Дверь отворяется… мрачный является
Вздрогнула, вскрикнула… Он ей с укорами
Кажет златое кольцо…
Встретил соперника страшными взорами,
Бросил перчатку в лицо!..
Оба нашли себе в битве отчаянной
К мраку могильному путь;
Дева, сраженная смертью нечаянной
К прежнему пала на грудь!..
Так проходило время. Жизнь графа была в полном смысле – страдальческая; состояние Ангелики было еще ужаснее. Редко-редко, только когда ей удавалось на несколько минут утишить скорбь и роптания графа, заставить его согласиться, что и преступная жена может заслуживать сожаление, сердцу ее делалось несколько легче. Путешествие их было однообразно и утомительно. Они не осматривали древностей и замечательностей проезжаемых мест; не наблюдали нравов и обычаев, не собирали путевых впечатлений – нет! у них была своя цель, – цель, которую человек, не знающий их взаимных отношений и сердечных дел, назвал бы сумасбродною. Первым делом графа по приезде в какой-нибудь город было наводить справки об актрисах, что многим казалось странным и подозрительным. Ангелика посещала монастыри и усердно молилась богу. В продолжение года они объехали несколько известнейших городов Европы и остановились в Берлине, в гостинице под вывескою., «Баранья лопатка». Они уже несколько дней жили тут в своих обыкновенных занятиях.

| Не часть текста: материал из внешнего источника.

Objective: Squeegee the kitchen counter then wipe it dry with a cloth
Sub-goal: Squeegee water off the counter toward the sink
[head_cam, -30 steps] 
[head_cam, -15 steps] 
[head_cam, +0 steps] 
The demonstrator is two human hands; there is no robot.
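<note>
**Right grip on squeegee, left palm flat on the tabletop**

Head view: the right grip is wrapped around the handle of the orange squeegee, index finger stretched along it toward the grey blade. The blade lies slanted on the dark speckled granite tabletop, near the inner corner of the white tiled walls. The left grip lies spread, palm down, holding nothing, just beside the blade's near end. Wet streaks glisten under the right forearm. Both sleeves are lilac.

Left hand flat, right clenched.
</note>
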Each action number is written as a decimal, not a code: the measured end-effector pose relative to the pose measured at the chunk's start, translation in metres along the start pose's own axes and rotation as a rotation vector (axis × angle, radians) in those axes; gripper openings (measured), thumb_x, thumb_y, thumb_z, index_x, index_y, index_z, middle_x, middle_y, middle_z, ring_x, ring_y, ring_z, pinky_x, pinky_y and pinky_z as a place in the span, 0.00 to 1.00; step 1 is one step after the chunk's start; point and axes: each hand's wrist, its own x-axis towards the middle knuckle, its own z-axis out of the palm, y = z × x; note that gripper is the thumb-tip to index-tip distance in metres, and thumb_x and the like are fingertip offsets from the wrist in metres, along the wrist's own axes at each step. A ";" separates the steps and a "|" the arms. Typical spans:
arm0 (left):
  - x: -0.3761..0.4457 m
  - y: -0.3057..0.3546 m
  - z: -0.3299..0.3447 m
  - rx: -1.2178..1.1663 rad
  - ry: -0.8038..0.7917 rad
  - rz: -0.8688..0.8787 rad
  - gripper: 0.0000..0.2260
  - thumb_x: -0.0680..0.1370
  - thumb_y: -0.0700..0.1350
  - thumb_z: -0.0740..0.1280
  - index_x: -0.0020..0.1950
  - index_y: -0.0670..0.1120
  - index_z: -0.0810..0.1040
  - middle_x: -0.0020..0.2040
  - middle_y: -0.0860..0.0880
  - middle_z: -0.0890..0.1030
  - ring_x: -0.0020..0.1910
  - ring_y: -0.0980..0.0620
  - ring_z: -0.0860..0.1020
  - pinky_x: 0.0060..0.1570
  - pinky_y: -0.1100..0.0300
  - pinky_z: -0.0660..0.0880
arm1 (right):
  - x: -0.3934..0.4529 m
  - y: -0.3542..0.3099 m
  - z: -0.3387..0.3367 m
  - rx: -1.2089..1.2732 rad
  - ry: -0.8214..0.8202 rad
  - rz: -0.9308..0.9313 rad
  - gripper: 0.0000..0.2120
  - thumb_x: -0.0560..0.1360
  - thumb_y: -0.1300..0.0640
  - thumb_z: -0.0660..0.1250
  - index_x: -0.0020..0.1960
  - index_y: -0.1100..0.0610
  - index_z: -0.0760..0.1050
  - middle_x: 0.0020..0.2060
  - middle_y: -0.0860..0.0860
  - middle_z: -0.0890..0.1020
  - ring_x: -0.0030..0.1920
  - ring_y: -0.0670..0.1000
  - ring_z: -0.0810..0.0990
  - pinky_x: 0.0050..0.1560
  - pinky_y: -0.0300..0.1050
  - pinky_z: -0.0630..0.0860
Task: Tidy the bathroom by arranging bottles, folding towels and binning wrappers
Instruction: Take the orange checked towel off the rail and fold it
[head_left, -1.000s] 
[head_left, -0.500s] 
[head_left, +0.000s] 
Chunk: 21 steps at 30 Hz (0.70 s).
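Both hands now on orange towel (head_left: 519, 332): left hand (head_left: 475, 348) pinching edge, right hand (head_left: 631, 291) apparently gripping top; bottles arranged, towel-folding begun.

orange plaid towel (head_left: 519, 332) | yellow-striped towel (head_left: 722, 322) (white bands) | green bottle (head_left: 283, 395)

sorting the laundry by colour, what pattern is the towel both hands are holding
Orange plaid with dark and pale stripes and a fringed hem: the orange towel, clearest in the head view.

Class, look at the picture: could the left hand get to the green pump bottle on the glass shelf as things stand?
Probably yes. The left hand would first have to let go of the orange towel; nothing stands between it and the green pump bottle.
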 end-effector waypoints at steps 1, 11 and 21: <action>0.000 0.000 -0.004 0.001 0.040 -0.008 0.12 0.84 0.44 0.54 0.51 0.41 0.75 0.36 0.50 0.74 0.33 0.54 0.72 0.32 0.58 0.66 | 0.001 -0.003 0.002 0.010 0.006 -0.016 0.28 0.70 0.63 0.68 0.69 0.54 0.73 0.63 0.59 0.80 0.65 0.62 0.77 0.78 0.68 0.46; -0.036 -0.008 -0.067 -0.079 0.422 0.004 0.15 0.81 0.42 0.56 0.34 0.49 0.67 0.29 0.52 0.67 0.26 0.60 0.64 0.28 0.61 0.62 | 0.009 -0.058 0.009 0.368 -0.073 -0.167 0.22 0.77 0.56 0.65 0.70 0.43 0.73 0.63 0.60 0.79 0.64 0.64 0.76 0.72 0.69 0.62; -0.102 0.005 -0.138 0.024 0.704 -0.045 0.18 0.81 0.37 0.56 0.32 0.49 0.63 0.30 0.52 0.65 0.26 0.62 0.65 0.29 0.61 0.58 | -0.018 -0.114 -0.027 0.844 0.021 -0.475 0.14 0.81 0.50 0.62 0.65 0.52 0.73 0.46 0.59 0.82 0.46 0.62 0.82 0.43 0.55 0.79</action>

Наступило утро. Граф еще спал, по временам беспокойно вскрикивая. Бледная, трепещущая, сидела Ангелика у его изголовья. Мысли перенесли ее в прошедшее; она вспомнила первые впечатления своей жизни, первые радости, первые слезы. Начав с самой верхней ступеньки лестницы воспоминаний, она наконец спустилась до нижней – до настоящего. Сначала оно предстало нагое и угрожающее, но потом мало-помалу надежда на будущее расцветила его своими радужными красками, и Ангелика весело замечталась. «Бог сжалился надо мной, – думала она, – муж мой стал несколько спокойнее; справедливый гнев его на меня стал тише; быть может, если б он знал причину моего проступка, мое раскаяние, он снял бы с головы моей свои ужасные проклятия».
Вдруг граф быстро приподнялся с постели и с ужасом воскликнул: «Она здесь! прочь, изменница!» Привыкнув к таким явлениям, Ангелика не испугалась, но отрадные надежды ее вмиг рассеялись и на душе ее снова сделалось так тяжело, так мутно… Она отскочила от постели и пала на колени перед образом. Долго, пламенно молилась она, долго плакала, но луч отрадного спокойствия не озарял души ее; какое-то ужасное предчувствие гробовым камнем давило грудь ее. Ей стало страшно; мрачные мысли в смутном беспорядке теснились в голове; лихорадочный жар пробегал по членам.